Quando se inscreveu no departamento de cinema da Universidade de South Califórnia (USC), George Lucas ignorava tudo sobre a matéria. Os seus antecedentes também não o recomendavam: o único cinema de Modesto, sua cidade natal, frequentara-o apenas aos sábados à tarde, por distracção ou para o “engate”. Mas quando, na USC, viu os filmes de Norman McLaren, foi como se o tocasse o Espírito Santo: tornou-se um apóstolo. Os seus filmes escolares foram curtas-metragens, que a influência de McLaren cobre, dizem, como uma renda, e afloravam temas tão diversos como a música de Herbie Hancock, um poema de e.e. Cummings, ou o muro de Berlim. O último, rolando já sobre outras esferas, era uma utopia negativa: THX 1138, que em 1984 a Cinemateca revelou em Portugal.

Como o protagonista de Star Wars, Lucas teve a sorte de encontrar o seu Obiwan Kenobi, na figura de Francis Coppola, ainda para mais master de uma companhia, a Zoetrope, que lhe produziria a primeira longa-metragem, versão melhorada e ampliada do mencionado THX. Era uma incursão pela ficção científica (“fc”), embora Lucas frise tratar-se mais de uma “ficção sociológica” de inspiração académica. Em todo o caso, as raízes do binómio Lucas–”fc” pareciam lançadas. Inesperadamente, American Graffiti, obra se­guinte, sai-lhe não só comovida e terna, mas muito, muito nostálgica. Mesmo formalmente, é deslocada do padrão–Lucas, não se lhe reconhecendo a monocromia (grandes superfícies brancas, só com alguns toques de cor) que comanda THX e Star Wars. Este último é, evi­dentemente, o regresso, pela porta grande, à “fc”.

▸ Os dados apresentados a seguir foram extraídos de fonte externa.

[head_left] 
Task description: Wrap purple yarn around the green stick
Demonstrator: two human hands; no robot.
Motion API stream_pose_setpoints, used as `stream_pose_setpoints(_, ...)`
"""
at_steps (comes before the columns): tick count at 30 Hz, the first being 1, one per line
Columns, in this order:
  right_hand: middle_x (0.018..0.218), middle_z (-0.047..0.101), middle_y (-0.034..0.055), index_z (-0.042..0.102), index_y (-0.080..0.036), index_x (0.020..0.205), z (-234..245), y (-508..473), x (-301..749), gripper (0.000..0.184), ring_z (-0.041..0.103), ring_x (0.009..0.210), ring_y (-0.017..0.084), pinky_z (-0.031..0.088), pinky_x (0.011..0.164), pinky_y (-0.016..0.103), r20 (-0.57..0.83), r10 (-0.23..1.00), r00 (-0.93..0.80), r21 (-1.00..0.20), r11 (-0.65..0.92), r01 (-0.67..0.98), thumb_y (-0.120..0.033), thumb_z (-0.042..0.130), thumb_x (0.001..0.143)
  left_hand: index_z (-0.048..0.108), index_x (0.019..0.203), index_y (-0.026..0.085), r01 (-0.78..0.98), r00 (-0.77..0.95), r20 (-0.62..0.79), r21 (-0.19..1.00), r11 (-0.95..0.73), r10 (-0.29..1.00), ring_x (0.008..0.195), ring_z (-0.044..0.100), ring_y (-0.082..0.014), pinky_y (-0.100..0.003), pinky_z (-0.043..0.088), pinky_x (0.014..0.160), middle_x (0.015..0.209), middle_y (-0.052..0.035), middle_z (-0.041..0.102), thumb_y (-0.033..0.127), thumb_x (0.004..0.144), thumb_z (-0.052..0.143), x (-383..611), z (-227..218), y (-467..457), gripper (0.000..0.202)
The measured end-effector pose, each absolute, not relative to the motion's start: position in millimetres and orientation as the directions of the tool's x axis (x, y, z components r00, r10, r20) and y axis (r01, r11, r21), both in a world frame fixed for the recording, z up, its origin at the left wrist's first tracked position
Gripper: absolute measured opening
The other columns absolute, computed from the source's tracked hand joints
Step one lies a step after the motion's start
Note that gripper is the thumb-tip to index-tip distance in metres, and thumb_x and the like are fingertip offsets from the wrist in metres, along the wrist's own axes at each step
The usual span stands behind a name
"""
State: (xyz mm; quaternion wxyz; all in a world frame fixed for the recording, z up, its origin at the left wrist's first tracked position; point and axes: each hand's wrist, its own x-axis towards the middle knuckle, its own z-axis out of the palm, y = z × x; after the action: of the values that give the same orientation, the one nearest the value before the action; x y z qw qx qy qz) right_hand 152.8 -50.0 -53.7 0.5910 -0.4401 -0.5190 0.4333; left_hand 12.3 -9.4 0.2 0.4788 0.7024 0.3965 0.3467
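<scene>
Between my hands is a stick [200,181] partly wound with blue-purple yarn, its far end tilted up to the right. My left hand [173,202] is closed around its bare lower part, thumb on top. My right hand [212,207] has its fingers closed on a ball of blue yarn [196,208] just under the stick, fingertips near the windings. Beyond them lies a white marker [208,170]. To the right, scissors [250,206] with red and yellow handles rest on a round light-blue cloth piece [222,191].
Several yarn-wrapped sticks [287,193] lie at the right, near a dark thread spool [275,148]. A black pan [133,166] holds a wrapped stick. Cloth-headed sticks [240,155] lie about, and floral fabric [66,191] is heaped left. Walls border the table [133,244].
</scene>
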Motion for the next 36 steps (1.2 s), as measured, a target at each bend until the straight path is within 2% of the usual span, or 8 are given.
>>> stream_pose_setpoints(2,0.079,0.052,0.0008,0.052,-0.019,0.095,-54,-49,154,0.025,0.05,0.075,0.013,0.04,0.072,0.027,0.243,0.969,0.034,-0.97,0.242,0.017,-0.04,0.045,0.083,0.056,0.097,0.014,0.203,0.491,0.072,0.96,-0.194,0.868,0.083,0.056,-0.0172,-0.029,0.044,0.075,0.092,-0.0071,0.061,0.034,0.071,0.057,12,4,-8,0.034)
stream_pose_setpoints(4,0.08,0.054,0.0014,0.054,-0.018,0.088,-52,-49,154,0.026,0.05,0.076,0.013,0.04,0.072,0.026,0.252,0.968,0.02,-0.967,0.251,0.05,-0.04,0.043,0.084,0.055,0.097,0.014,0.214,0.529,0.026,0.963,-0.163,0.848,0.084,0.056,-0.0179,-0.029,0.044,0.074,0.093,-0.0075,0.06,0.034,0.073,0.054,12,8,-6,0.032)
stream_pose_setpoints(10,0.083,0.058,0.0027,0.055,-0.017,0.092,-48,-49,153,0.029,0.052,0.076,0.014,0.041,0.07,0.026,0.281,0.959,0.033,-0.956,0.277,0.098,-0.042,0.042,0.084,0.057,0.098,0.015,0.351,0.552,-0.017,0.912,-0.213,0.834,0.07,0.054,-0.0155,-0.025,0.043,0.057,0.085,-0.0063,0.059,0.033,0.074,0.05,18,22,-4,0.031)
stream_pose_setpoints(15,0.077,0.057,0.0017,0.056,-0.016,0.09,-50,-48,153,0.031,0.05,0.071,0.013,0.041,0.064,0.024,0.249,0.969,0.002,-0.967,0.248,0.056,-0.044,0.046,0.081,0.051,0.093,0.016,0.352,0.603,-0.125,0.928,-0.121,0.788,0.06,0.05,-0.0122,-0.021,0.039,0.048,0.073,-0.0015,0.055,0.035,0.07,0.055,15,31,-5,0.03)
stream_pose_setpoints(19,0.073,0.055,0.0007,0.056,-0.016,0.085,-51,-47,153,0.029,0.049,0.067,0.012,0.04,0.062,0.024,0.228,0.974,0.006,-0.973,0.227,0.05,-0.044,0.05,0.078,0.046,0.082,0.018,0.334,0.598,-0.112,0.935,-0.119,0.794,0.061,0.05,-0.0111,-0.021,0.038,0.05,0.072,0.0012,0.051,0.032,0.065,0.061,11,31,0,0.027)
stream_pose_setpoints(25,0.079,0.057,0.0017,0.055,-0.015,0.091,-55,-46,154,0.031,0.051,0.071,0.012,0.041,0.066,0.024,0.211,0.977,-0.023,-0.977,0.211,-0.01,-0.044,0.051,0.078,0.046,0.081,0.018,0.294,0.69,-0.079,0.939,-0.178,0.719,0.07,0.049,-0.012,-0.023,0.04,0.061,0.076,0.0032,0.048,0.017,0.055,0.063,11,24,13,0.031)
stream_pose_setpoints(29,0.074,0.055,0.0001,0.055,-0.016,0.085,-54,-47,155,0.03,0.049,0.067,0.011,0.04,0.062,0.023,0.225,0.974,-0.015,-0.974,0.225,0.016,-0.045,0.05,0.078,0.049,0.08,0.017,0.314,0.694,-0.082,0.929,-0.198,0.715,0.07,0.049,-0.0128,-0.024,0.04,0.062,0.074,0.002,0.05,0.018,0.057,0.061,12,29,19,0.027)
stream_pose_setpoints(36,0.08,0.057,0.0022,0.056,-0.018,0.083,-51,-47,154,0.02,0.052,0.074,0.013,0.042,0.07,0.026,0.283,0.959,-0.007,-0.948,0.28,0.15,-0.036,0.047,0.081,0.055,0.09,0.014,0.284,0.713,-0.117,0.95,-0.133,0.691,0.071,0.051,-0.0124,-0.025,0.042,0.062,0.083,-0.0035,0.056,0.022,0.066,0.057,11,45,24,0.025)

Dir-se-ia uma carreira em zig-zag. Mas Lucas defende, ele próprio, uma ideia diferente: “THX representa o que eu pensava quando estava na USC, com 20-21 anos, e andava preocupado com o que se passava no mundo; é a cólera dos jovens contra a opressão. American Graffiti também sou eu, mas alguns anos mais cedo, quando andava no liceu. Star Wars sou ainda eu, mas há muito mais tempo, quando tinha 10-11 anos e ia à escola”. Lucas sublinha, com esta leve ingenuidade,  a linearidade da sua carreira (mesmo que seja uma linearidade regressiva), dando aparente razão aos que o acusam de crescente “escapismo”, ingente questão adiante tratada.

Star Wars, transformado pelo público (dos 6 aos 80!) em top-moneymaker da indústria cinematográfica nos idos dos anos 70 (até à chegada de E.T., em 1982), laureado com 6 Oscars, constitui, ainda hoje, com Voyage dans la Lune de Méliès e 2001 de Kubrick, a santíssima trindade do cinema de “fc” e marca, também, o momento em que o “género” reconquista o paraíso, graças à omnisciente electrónica e ao omnipresente computador. São de vulto as inovações técnicas introduzidas. A principal “revolução” talvez seja a dos efeitos especiais em movimento, que John Dykstra conseguiu obter por meio de uma câmara, em sua homenagem baptizada dykstraflex, ligada a um computador que guarda a informação das panorâmicas, travellings e outros movimentos executados na filmagem de um plano. Ao filmar, a seguir, os modelos e miniaturas, a câmara reproduz automaticamente os movimentos memorizados pelo computador. Deste modo, quando os dois planos distintos, o da acção e o dos modelos, constituem o plano compósito, coincidem com exactidão. São 365 os planos em que efeitos destes ocorrem, bem evidentes na sequência do ataque da esquadrilha à Death Star, enquanto em 2001 havia ao todo 150, com o “defeito” de serem fixos, “purgatório” contra o qual Kubrick e o seu homem dos efeitos especiais, Douglas Trumbull se bateram em vão. (Ao todo, há 685 planos de efeitos em Star Wars, o que, se hoje é uma “insignificância”, em 1977 foi uma revolução).

Também os efeitos especiais sonoros (diálogos e sons diversos, o que nada tem que ver com a música de John Williams) constituíram então um prodígio técnico: o que se falou (e ninguém se calou) da qualidade mecânica da voz de Threepio, bem como das linguagens inventadas dos alien, exemplos de uma técnica que, nas palavras de Ben Burtt Jr., seu autor, consiste em “fa­zer a voz roçar contra si própria”. Outro título de glória, este para John Stears, é o da criação do admirável dueto (Laurel e Hardy?) “robotizado”, R2-D2 e C-3PO (e este amável 3PO é só uma chapelada ao Homem de Lata do Feiticeiro de Oz).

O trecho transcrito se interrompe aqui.